With a major studio movie being filmed in Great Neck, the town is excitedly reclaiming its old nickname, “Hollywood East.”
Students and adults alike are eager to get a taste of the “Hollywood life.” On filming days, kids are lined outside North’s gates to catch a glimpse of their favorite stars on the set of The Outskirts: Victoria Justice (Victorious), Eden Sher (Weeds), Ashley Rickards (Awkward), Peyton List (Jessie), and Avan Jogia (Twisted).
“The cast is extremely nice about pictures and autographs. They give each fan their own moment and seem genuinely interested in our lives, too,” said Brian Attarian, a rising junior at Great Neck North. “I’ve seen Victoria Justice multiple times and, at this point, she remembers my name and past conversations.”
Surprisingly, Brian has had to question who is the bigger fan: he or his mother, Rita Khabbaza. “I was very excited to learn that Victoria Justice would be filming in Great Neck because I always joined the kids in watching her shows,” said Khabbaza. “I don’t know who was more excited to see her: me or my son.”
Students are often seen grinning anxiously by The Andrew Hotel, where some of the actors are staying.

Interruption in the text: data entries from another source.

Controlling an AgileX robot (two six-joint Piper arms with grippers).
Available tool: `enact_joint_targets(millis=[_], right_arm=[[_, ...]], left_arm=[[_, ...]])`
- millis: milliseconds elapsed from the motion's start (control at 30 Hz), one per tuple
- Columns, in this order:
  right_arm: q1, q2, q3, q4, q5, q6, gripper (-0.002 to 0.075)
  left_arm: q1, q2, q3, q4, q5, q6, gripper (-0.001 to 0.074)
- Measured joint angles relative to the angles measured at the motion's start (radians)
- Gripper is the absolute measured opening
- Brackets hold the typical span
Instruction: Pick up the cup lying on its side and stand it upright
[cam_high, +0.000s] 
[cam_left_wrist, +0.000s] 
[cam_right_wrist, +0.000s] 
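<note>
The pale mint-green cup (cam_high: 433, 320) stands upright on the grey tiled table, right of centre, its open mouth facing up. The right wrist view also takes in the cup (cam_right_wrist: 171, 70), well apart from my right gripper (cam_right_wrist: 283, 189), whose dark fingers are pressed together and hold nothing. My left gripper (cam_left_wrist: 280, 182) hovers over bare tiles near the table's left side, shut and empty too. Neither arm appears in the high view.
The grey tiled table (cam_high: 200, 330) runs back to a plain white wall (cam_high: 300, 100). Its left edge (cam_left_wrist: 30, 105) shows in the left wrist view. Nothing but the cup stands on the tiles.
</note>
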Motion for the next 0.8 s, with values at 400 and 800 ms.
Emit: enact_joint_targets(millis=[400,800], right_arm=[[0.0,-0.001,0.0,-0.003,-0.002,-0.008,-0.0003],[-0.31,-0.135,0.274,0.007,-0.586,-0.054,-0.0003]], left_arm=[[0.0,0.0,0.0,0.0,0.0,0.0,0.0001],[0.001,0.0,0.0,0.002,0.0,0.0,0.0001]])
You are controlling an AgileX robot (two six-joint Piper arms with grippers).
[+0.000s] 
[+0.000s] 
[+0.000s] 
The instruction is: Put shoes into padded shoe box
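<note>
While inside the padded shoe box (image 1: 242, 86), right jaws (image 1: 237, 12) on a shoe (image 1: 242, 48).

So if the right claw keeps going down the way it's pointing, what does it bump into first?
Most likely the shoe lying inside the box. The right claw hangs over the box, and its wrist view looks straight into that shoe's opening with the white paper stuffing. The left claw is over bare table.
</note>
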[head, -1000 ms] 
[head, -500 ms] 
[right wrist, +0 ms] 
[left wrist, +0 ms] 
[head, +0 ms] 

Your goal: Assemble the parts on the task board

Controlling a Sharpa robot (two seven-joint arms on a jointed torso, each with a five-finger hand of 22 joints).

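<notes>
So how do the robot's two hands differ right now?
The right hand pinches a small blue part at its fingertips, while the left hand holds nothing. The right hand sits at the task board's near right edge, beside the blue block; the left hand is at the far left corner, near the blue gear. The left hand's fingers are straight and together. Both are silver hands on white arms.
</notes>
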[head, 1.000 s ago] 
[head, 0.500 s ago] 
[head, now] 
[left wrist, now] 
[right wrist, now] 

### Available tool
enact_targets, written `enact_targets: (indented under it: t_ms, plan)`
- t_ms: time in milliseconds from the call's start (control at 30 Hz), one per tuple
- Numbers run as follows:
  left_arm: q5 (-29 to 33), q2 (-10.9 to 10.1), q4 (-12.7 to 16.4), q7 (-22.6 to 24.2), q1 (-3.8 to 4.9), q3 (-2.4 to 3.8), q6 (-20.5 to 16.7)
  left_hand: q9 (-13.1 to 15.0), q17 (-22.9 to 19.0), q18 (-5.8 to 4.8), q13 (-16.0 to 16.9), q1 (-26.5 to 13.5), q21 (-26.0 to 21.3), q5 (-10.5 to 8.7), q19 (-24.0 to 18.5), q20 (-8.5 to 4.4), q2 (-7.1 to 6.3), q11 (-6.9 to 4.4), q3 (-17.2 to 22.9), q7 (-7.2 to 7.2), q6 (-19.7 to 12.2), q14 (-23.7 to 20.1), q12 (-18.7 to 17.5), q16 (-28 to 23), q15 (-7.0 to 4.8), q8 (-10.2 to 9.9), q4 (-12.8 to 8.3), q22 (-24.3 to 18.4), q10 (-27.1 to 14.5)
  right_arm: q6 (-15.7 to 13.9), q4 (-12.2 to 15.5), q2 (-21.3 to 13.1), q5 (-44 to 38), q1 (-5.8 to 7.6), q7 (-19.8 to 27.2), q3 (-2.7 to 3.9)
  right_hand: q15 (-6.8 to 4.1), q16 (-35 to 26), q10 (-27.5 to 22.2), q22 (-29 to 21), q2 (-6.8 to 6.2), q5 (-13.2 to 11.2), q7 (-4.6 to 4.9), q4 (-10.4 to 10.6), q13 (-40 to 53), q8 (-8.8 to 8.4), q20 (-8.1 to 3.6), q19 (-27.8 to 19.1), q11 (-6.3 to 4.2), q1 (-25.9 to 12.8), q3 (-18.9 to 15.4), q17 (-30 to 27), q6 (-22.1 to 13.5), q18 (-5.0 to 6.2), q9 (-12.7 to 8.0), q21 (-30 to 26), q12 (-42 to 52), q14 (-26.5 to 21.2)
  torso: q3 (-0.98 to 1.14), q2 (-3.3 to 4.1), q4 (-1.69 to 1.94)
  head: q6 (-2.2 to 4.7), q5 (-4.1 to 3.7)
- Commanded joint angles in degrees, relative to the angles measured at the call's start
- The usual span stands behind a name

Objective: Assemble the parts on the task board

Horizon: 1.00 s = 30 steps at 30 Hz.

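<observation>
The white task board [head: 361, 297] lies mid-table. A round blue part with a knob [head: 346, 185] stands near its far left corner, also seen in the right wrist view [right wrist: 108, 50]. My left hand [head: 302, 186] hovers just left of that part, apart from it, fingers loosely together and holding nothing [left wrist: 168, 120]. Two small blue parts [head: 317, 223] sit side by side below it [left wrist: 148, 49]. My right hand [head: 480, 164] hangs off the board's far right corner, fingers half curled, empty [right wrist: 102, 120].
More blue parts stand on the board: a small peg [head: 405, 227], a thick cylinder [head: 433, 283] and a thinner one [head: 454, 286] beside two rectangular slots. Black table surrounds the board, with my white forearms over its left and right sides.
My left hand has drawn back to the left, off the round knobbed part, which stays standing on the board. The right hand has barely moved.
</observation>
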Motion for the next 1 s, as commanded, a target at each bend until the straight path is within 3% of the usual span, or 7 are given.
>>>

A team of middle schoolers is currently engaged in what they call “The Outskirts Challenge,” a competition to spot (and photograph, for evidence) the most stars. While some boys are lining up their pictures, others are running down Middle Neck Road frantically trying to find List at Bareburger or Justice in Gino’s.
“It is extremely cool having all these famous people staying in our town and having a movie filmed right at the high school. It brings a lot of excitement to Great Neck,” said Gabriela Carrasco, a student at North High.
Recently, Justice received a tweet suggesting, “Since you’re in Great Neck, I recommend you go to Café Kriza.” Sure enough, the pop idol visited the restaurant; there is a Facebook picture to prove it. Great Neck social media accounts are swamped with pictures and updates on production of the film.
Despite the blacked-out school windows, the film’s production company, BCDF, is harnessing the fan excitement. For weeks, emails circulated Great Neck asking for “background talent” submissions. Applicants were encouraged to come dressed as classic or modern high school stereotypes : “fantasy kids, skaters, K-pop, EMOs, Twihards, hipsters, techies, jocks, marching band, and popular kids.” The casting team reached out to North’s drama club, Junior Players, in the attempt to deliver an authentic high school feel. BCDF wants its fictitious “Richard Milhous Nixon High School” to come alive.
The competition to be cast was fierce, and in the end, only five Great Neck residents were selected. Joshua Yaminian, a Great Neck North graduate who made the cut, had his eyes opened: “People, including myself before I was an extra, think acting is easy, but as I participated, I realized that acting is much harder than people think.” He was surprised to learn film work has many dull moments. “Most people do not realize that the hours can go up to and even surpass 13 hours a day,” he said. “This could be for five or six consecutive days.” Yaminian hinted at a cameo by Great Neck North’s Assistant Principal, Dr. Daniel Krauz.
“I was asked to be in two scenes. The actors were terrific, kind, and thoughtful. They could easily be students at North High,” said Krauz, confirming his evanescent role. “You will need to look fast to see me.” The assistant principal joked that although acting was a great experience, he will not be leaving his day job anytime soon.
It is not just actors getting in on the action; the film gives homeowners an opportunity to showcase their homes. In June, BCDF set its locations department loose on the North Shore. Many Great Neck homeowners were sent letters of potential interest from locations scout Greg Morrison. BCDF is offering a location fee as well as a certificate of insurance to selected homes.
Even those who won’t be in the film are enthralled with the chance to rub elbows with the famous. Celebrity stalking has become something of a local sport.
“It is so much fun to watch behind the scenes and bump into the cast while walking around town,” mentioned Korin Saghezi, a Great Neck resident eager to see the final movie.
As a whole, students are surprised to learn that their television heroes are just like them. “You see these figures on TV or listen to their music online, but seeing them in person proves how normal they are despite their abnormal lifestyle,” Attarian explained
This isn’t the first time Great Neck has served a production crew. Back in 2008, the district hosted the cast and crew of Harold and, more recently, Great Neck played the backdrop for This Is Where I Leave You and Affluenza. With major studio sets reappearing all over town, it was only a matter of time before Great Neck recovered its old, but fitting title.